Molecular studies reveal MLL-MLLT10/AF10 and ARID5B-MLL gene fusions displaced in a case of infantile acute lymphoblastic leukemia with complex karyotype

Abstract

The present report describes a unique infantile acute lymphoblastic leukemia (ALL) case with cryptic mixed-lineage leukemia (MLL) rearrangements with 11q23 chromosomal translocation. MLL break-apart signals were identified by fluorescence in situ hybridization, and transcriptome sequencing revealed MLL-myeloid/lymphoid or mixed-lineage leukemia; translocated To, 10 (MLLT10)/AF10 fusion transcripts. Analysis also revealed a previously unreported MLLT10/AF10-homeobox protein Mohawk (MKX) transcript, where the 5' portion of MLLT10/AF10 at 10p12.31 was fused out-of-frame with the 3' portion of MKX at 10p12.1, which is closely located to MLLT10/AF10. Furthermore, the reciprocal 3'-MLL gene segment was fused in-frame to AT-rich interaction domain (ARID)5B at 10q21. Previously, common allelic variants in ARID5B, which are directly associated with hematopoietic differentiation and development, have been repeatedly and significantly associated with childhood ALL. The heterozygous genotype in ARID5B (RefSNP: rs10821936) increased the risk for leukemia with MLL-rearrangement. In particular, single nucleotide polymorphisms of ARID5B conferred increased risk for MLL-MLLT3/AF9. Based on these findings, the authors propose that while the presence of reciprocal MLL alleles has been detected in this patient, different pathological disease mechanisms may be at play due to individual recombination events.

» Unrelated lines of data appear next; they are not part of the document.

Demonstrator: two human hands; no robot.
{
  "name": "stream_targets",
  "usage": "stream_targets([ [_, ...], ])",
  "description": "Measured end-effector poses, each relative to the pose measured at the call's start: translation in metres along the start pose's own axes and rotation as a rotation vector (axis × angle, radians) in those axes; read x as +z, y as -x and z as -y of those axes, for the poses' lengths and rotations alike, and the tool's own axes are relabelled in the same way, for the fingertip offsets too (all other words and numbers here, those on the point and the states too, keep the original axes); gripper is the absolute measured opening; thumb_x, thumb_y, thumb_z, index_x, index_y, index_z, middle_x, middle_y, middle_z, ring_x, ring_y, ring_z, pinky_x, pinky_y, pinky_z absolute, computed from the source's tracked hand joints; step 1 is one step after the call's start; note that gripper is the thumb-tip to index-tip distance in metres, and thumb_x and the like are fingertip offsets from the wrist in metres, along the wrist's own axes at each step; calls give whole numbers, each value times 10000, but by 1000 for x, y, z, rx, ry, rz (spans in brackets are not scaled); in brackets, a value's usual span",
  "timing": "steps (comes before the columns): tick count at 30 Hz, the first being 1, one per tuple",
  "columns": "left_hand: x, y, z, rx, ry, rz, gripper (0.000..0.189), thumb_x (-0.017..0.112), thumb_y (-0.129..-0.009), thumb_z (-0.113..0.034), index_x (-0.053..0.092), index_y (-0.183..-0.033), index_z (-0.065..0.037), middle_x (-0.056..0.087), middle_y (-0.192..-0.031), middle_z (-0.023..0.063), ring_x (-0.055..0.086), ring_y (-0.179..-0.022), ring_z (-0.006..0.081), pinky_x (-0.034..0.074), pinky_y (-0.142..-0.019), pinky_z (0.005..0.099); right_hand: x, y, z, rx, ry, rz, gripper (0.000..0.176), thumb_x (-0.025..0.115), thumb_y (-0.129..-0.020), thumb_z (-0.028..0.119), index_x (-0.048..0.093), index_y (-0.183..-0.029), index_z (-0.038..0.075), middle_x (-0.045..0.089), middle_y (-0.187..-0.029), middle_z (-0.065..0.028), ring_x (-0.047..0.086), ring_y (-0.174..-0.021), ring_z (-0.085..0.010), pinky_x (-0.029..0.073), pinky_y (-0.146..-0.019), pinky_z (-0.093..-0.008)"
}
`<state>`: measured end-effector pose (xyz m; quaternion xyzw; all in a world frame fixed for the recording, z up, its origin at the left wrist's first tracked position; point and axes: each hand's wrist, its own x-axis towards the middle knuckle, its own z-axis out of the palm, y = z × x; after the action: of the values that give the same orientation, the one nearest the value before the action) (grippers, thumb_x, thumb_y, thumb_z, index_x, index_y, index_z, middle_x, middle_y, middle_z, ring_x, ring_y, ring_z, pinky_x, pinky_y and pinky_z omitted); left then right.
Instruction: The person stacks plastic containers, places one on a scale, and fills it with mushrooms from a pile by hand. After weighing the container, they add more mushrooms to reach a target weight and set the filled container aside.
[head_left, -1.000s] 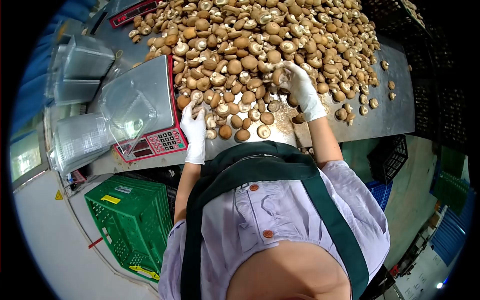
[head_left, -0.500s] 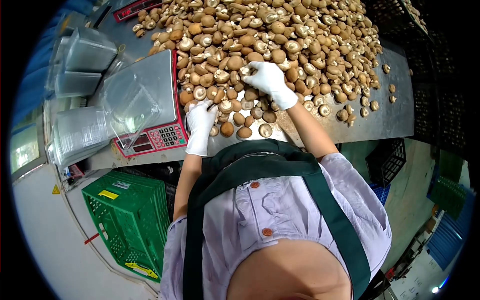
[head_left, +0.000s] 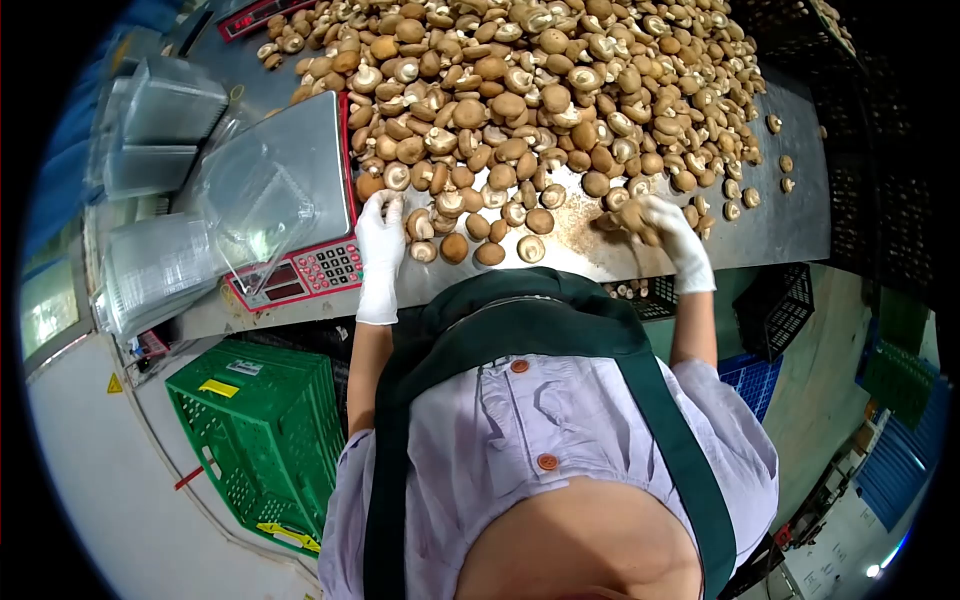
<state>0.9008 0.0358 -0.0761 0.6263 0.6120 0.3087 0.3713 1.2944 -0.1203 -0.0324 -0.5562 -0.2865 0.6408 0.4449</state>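
Observation:
A big heap of brown mushrooms [head_left: 560,95] covers the metal table, several lying loose near its front edge. My right hand [head_left: 678,240], in a white glove, is low over the right part of the table, with its fingers closed on a mushroom [head_left: 634,222] that is blurred by motion. My left hand [head_left: 381,245], gloved too, is beside the corner of the red-rimmed scale [head_left: 290,170], left of the loose mushrooms. Its fingertips are drawn together; whatever they may hold is hidden.
A clear plastic tray [head_left: 265,215] lies on the scale. Stacks of clear trays [head_left: 160,265] stand at the left. Green crates [head_left: 260,430] sit on the floor below left. Under the front edge, a black crate [head_left: 655,298] shows small pale pieces. A second scale [head_left: 255,18] is behind.
My right hand has swung from the heap toward the right and nearer my body. My left hand has shifted slightly left and away from the loose mushrooms.

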Motion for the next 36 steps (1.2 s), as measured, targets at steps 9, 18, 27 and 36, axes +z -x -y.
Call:
stream_targets([
  [9, -31, 33, -22, -217, -87, 150, 122, 552, -877, -69, 609, -975, -23, 630, -838, 97, 601, -703, 180, 473, -667, 276, -115, 96, -68, 748, 539, -346, 328, 643, -773, 203, 632, -991, -43, 656, -784, -109, 607, -641, -189, 460, -581, -267],
  [18, 4, -6, -27, 309, -792, 469, 375, 561, -785, -183, 606, -1155, -140, 617, -1111, 106, 551, -1043, 285, 405, -877, 436, -4, 34, 9, 177, 1112, -460, 353, 583, -804, 335, 662, -1026, 73, 668, -893, -183, 652, -859, -307, 496, -784, -361],
  [27, 6, 12, -31, 339, -711, 508, 472, 712, -677, -341, 611, -1086, -127, 629, -1040, 70, 534, -1054, 229, 332, -898, 433, 139, -46, 6, -374, 1123, 31, 293, 610, -806, 309, 649, -1003, 95, 656, -860, -146, 629, -828, -306, 501, -722, -380],
  [36, 4, 48, -39, 256, -273, 210, 296, 716, -643, -121, 644, -919, -40, 653, -828, 106, 643, -827, 199, 495, -747, 284, 199, -80, -35, -749, 1178, 85, 423, 685, -683, 186, 565, -1082, 112, 615, -925, -93, 621, -767, -292, 494, -641, -397],
])
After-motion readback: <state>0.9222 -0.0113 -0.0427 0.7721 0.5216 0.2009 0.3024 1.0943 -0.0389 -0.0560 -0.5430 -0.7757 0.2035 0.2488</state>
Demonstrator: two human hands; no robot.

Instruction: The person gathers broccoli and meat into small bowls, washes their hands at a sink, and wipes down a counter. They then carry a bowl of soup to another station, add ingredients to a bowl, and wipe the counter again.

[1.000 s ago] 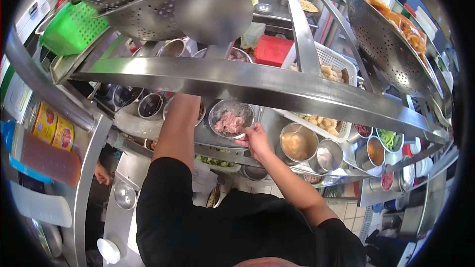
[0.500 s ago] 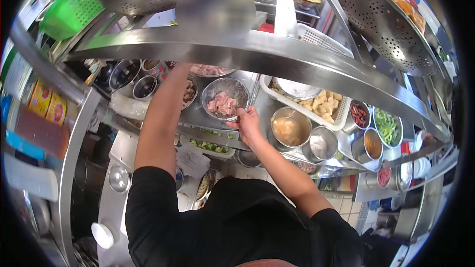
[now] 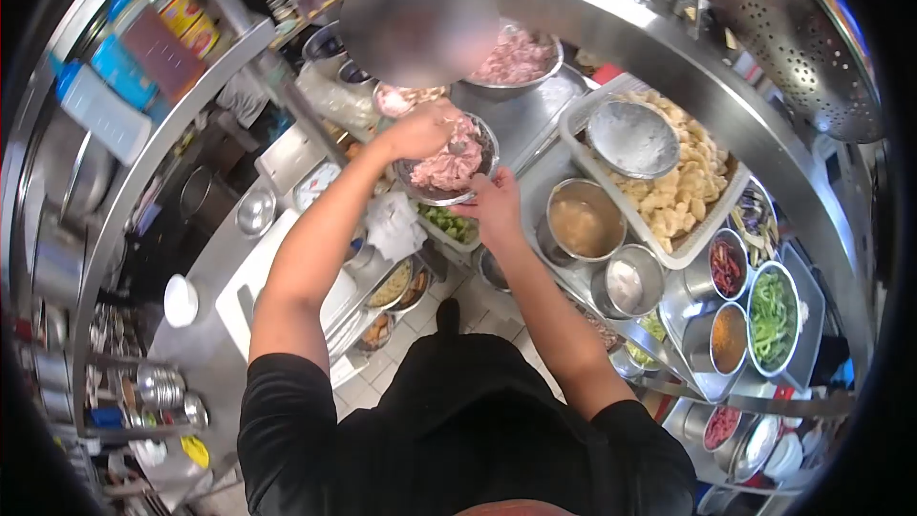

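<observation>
A metal bowl [image 3: 488, 141] of raw sliced meat [image 3: 445, 170] is in front of me, slightly tilted. My right hand [image 3: 497, 208] pinches its near right rim, thumb and fingers closed on the edge. Over the bowl's left side is my left hand [image 3: 423, 132], its fingers curled against the pink meat; the fingertips are partly hidden. Behind the bowl stands a larger metal bowl of raw meat [image 3: 519, 55], partly covered by a blurred patch. Another bowl of pale meat [image 3: 396, 99] sits just beyond my left hand.
A steel shelf rail [image 3: 659, 29] arches across above. To the right are a white basket [image 3: 571, 124] of pale chunks, a pot of cloudy liquid [image 3: 580, 220] and a container of green pepper strips [image 3: 772, 315]. A white cutting board [image 3: 250, 277] lies at left.
My left hand has come back from the far bowls to the small bowl, where the meat heap looks bigger. My right hand has drawn the bowl nearer. The view has shifted and turned.
</observation>
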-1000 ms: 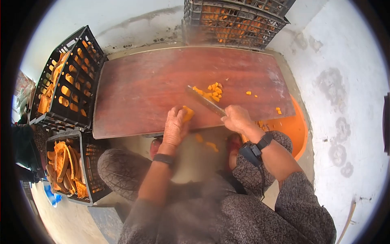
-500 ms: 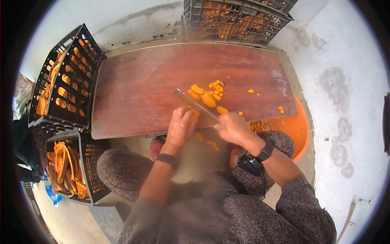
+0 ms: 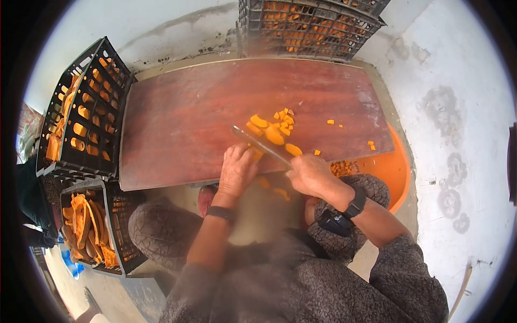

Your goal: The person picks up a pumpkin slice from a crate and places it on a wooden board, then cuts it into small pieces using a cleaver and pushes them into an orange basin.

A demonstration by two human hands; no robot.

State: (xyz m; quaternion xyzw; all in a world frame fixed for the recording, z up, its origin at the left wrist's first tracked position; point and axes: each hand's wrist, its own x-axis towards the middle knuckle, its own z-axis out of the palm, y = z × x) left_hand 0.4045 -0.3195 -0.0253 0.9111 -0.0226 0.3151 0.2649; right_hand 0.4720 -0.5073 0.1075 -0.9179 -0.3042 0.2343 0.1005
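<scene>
My right hand (image 3: pixel 312 175) is closed around the handle of a knife (image 3: pixel 264 147), whose blade slants up and left over the near edge of the board (image 3: pixel 183 118). Close to the blade, my left hand (image 3: pixel 238 168) has its fingers curled on an orange pumpkin piece (image 3: pixel 258 154), partly hidden by fingers and blade. Just beyond the knife lie several pumpkin slices (image 3: pixel 274 135) and small cut cubes (image 3: pixel 284 115). A few stray cubes (image 3: pixel 330 122) are scattered to the right. Below the board's edge, blurred orange pieces (image 3: pixel 281 194) show between my legs.
An orange basin (image 3: pixel 399 167) holding pumpkin cubes (image 3: pixel 341 168) sits under the board's right end. Black crates of pumpkin stand at the left (image 3: pixel 89 145), lower left (image 3: pixel 126 237) and back (image 3: pixel 312 32). A white wall (image 3: pixel 458 134) rises on the right.
The knife and my right hand have shifted slightly down toward me. My left hand still presses the pumpkin piece. Part of another person's limb now shows at the lower left.
</scene>
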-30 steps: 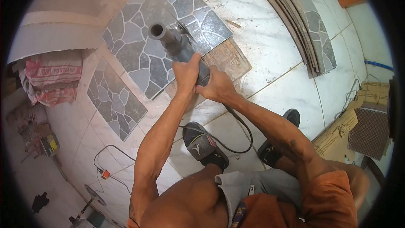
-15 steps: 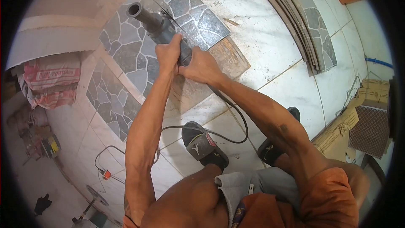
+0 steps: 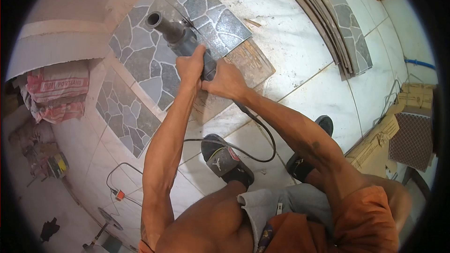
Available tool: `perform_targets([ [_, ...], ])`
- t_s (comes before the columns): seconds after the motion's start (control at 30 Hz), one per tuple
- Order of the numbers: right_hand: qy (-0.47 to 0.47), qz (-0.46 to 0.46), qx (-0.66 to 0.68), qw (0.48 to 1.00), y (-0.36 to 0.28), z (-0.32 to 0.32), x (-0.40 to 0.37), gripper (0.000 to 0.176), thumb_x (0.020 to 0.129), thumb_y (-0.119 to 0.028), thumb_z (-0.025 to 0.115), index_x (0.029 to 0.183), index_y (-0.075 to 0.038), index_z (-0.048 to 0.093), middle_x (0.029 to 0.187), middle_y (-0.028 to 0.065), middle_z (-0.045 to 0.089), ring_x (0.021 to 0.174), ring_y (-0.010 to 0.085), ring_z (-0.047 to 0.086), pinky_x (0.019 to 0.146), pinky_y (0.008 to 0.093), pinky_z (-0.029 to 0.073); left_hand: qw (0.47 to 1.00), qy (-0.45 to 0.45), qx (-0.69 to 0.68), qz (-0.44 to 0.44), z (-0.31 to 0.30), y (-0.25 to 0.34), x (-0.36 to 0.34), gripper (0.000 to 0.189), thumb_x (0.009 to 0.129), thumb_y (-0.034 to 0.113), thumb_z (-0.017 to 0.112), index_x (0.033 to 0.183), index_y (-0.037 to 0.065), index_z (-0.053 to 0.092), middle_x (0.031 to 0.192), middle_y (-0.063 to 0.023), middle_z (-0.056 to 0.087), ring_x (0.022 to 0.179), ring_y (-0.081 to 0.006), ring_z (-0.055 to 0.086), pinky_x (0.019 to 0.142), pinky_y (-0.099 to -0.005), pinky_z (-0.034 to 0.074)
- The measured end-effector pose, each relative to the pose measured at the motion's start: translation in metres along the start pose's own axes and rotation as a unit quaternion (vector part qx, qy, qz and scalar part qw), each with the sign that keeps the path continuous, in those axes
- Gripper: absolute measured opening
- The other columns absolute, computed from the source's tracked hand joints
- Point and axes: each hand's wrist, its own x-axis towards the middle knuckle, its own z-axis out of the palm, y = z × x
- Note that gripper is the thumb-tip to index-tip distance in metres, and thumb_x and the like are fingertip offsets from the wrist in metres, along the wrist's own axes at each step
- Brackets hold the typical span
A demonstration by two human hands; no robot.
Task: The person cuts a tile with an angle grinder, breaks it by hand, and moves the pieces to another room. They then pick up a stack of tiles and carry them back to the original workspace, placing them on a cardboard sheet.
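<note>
Both my hands are wrapped around the body of a dark angle grinder. My left hand closes on its near side, and my right hand grips the rear end, close beside the left. The grinder's thick side handle points up and left. Its thin cutting disc stands edge-on over a grey stone-pattern tile, right at the surface. Under the tile's right edge shows a worn board. A black power cord hangs from the grinder and loops across the floor.
Another patterned tile lies at left. More tiles are stacked at the upper right. Cement bags sit under a ledge; cardboard leans at right. My sandalled foot is close to the cord.
The grinder and both hands have shifted slightly toward me and to the right, the disc moving along the tile. The grip is the same.
</note>
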Motion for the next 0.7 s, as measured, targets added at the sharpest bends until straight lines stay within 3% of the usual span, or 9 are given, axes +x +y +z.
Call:
perform_targets([
  [0.43, -0.005, 0.016, -0.033, 0.999, 0.016, -0.002, -0.032, 0.073, 0.068, -0.040, 0.074, 0.111, 0.014, 0.052, 0.101, 0.0338, 0.065, 0.097, 0.0453, 0.065, 0.087, 0.0472, 0.052, 0.999, -0.017, -0.015, 0.034, 0.008, -0.014, -0.044, 0.028, 0.082, 0.019, 0.072, 0.067, -0.002, 0.063, 0.068, -0.0019, 0.059, 0.059, -0.0092, 0.050, 0.053, -0.0305, 0.041],
  [0.53, -0.012, 0.020, -0.038, 0.999, 0.018, -0.004, -0.036, 0.073, 0.067, -0.040, 0.074, 0.109, 0.015, 0.051, 0.098, 0.0346, 0.065, 0.095, 0.0461, 0.065, 0.086, 0.0476, 0.053, 0.999, -0.041, -0.031, 0.017, 0.006, -0.019, -0.045, 0.023, 0.084, 0.019, 0.073, 0.083, -0.003, 0.066, 0.077, -0.0040, 0.063, 0.063, -0.0115, 0.056, 0.057, -0.0300, 0.045],
  [0.7, -0.023, 0.026, -0.046, 0.998, 0.019, -0.006, -0.039, 0.071, 0.066, -0.038, 0.074, 0.107, 0.015, 0.050, 0.097, 0.0353, 0.064, 0.094, 0.0466, 0.066, 0.085, 0.0479, 0.053, 0.999, -0.036, -0.024, -0.003, 0.008, -0.018, -0.051, 0.023, 0.084, 0.019, 0.072, 0.082, -0.003, 0.065, 0.076, -0.0035, 0.062, 0.062, -0.0114, 0.056, 0.056, -0.0298, 0.045],
])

Keywords: ARID5B; MLL-MLLT10/AF10; acute lymphoblastic leukemia; molecular biology; transcriptome sequencing.

Figure 1.

Cytogenetic analysis suggested the evidence for 11q23 rearrangement. (A) G-banded karyogram from bone marrow cells at diagnosis showed to be 46, XY, t(2;14)(p11.2;q32), add(11)(q23) in 14 of 20 bone marrow cells. The arrow indicates the breakpoint at 11q23. (B) Fluorescence in situ hybridization analysis with MLL probe (Vysis) on interphase nuclei of bone marrow cells at diagnosis. A 11q23 split-signal type was observed: One green signal and one orange signal (divided arrows). A normal signal pattern for the MLL probe (green and red fusion signals) was also observed in the bone marrow cells (arrows). MLL, mixed-lineage leukemia.

Figure 2.

Validation of fusions. (A) Identification of MLL-MLLT10/AF10, MLLT10/AF10-MKX and ARID5B-MLL fusion transcripts in bone marrow cells from the patient using RT-PCR. Marker represents a 1 kb DNA ladder. M, size marker. (B-D) Schematic representation of reverse transcription-polymerase chain reaction products on der(10) and der(11) resulted in MLL-M14LLT10/AF10, MLLT10/AF10-MKX and ARID5B-MLL fusion genes. Sanger sequencing chromatograms showing the reading frame at the breakpoint and putative translation of the fusion protein in the patient's bone marrow cells. ARID5B, AT-rich interaction domain 5B; MLL, mixed-lineage leukemia; MLLT10, myeloid/lymphoid or mixed-lineage leukemia; translocated To, 10.

Figure 3.

Proposed chromosomal mechanism, which leads to MLL-MLLT10/AF10, ARID5B-MLL and MLLT10/AF10-MKX rearrangements in the patient. Paracentric inversion of 10p12.31-p12.1 with a breakpoint in the MLLT10/AF10 gene, followed by an additional break 3′ of MLL prior to translocation of the 11q segment into ARID5B located at 10q21. ARID5B, AT-rich interaction domain 5B; MLL, mixed-lineage leukemia; MLLT10, myeloid/lymphoid or mixed-lineage leukemia; translocated To, 10.